SDN (Software-defined networking)
SDN makes it possible to make the operation of the network devices programmable and to control them via a central element called a controller. Initially initiated on university campuses, the SDN is today the subject of a standard defined by the Open Network Foundation (ONF). Reflections on SDNs arose from a major problem faced by the network industry. It was becoming increasingly difficult to build and administer large-scale IP / Ethernet networks.
Logically, the SDN aims to separate the network control plan from the data plan. Thus, in a traditional network, when a packet arrives at a switch of the network, the rules incorporated in the firmware thereof govern how to transfer this packet. Each packet is thus sent to the same destination.
In an SDN scenario, the rules governing the handling of packets reach the switch from a controller, an application that runs on a server. The switch then queries the controller for rules about packet management.
Thus, thanks to the SDN, the network administrator can, at his will, modify the rules of a network equipment (switch, router …) by setting priorities, or even by blocking certain specific types of packets. The level of control is therefore very granular and can also be programmed.
In multi-tenant architecture scenarios for Cloud Computing, this approach is particularly relevant. But, the cases of deployment of SDN are not limited to these architectures alone.
In summary, the SDN allows the administrator to use less expensive equipment and strengthen his control of network traffic flows. OpenFlow open protocol was initially the pathway for interaction between network devices and the controller, but other protocols have also emerged.
NFV ( Network function virtualization)
The NFV has been standardized by the Industry Specification Group (ISG) of the ETSI (European Telecommunications Standards Institute). It was born from the desire to accelerate the deployment of new network services. A will that was limited, in a way, by the hardware.
NFV is a way of reducing costs and accelerating the deployment of services for network operators by decoupling functions (firewall, data encryption …) from dedicated hardware and transferring them to virtual servers. . Hence the term “virtualization” in the acronym NFV.
The relationship between NFV and SDN
SDN and NFV are not integral parts of each other. If the two notions are very different, they are none the less related. NFV can thus be implemented without the need for an SDN, although these two approaches can be combined to provide greater added value.
The objectives of NFV can be achieved by using non-SDN mechanisms, building on the techniques currently used in many data centers. But approaches based on the separation of control and data transfer plans, as proposed by the SDN, can improve performance, simplify compatibility with existing deployments, and facilitate operation and maintenance procedures.
NFV is able to support SDN by providing the infrastructure on which the SDN software can be run. In addition, the NFV aligns closely with the SDN’s objectives for server and switch usage.
SD-WAN (Software-defined wide-area-network)
SDN extends beyond the company’s data center and campus to WAN (Wide Area Network). This is called SD-WAN, which exists via many products of actors such as those proposed by the operator Colt.
The SD-WAN allows companies to deport services, such as email or web browsing, over the Internet to relieve the more expensive MPLS links, still reserved for critical or sensitive applications.
It fuels the greed of companies but also telecom operators. Indeed, with the upcoming arrival of 5G (commercially planned for 2020), the SD-WAN is seen as the future major evolution in the field of telecom.

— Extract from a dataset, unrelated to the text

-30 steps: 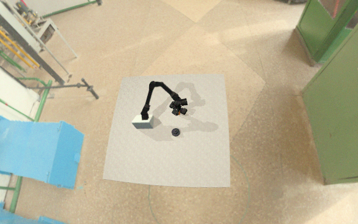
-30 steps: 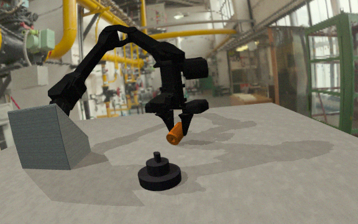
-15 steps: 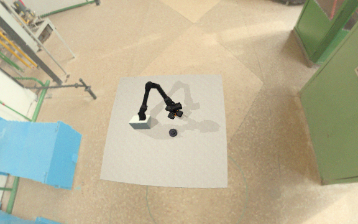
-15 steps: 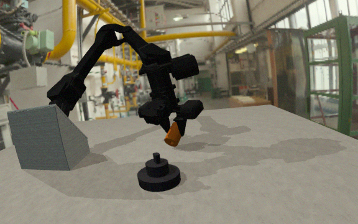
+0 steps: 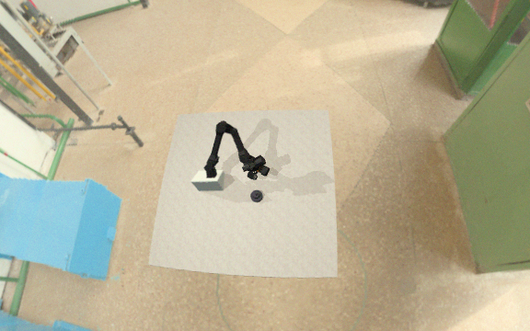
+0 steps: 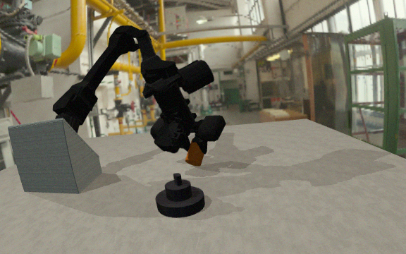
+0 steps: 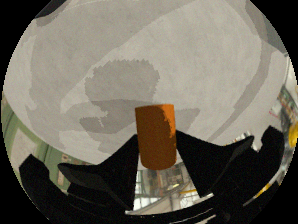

But, it is also relevant for organizations with a multi-site network and exploiting MPLS (MultiProtocol Label Switching) links that are not optimized according to the uses that are made of them. SD-WAN provides flexibility where MPLS is rigid. It also provides better responsiveness to maintain the desired QoS and reduces costs compared to MPLS.
Virtualization in networks has given rise to Software Defined Storage (SDS), SDN, NFV and SD-WAN. But, the trend towards ever more virtualization has not stopped in such a good way. The variations are going well with a move to the SDx for “Sofware Defined Everything”.
In all these cases, it is a matter of moving the intelligence of the hardware to software that can be run on standardized equipment, so inexpensive.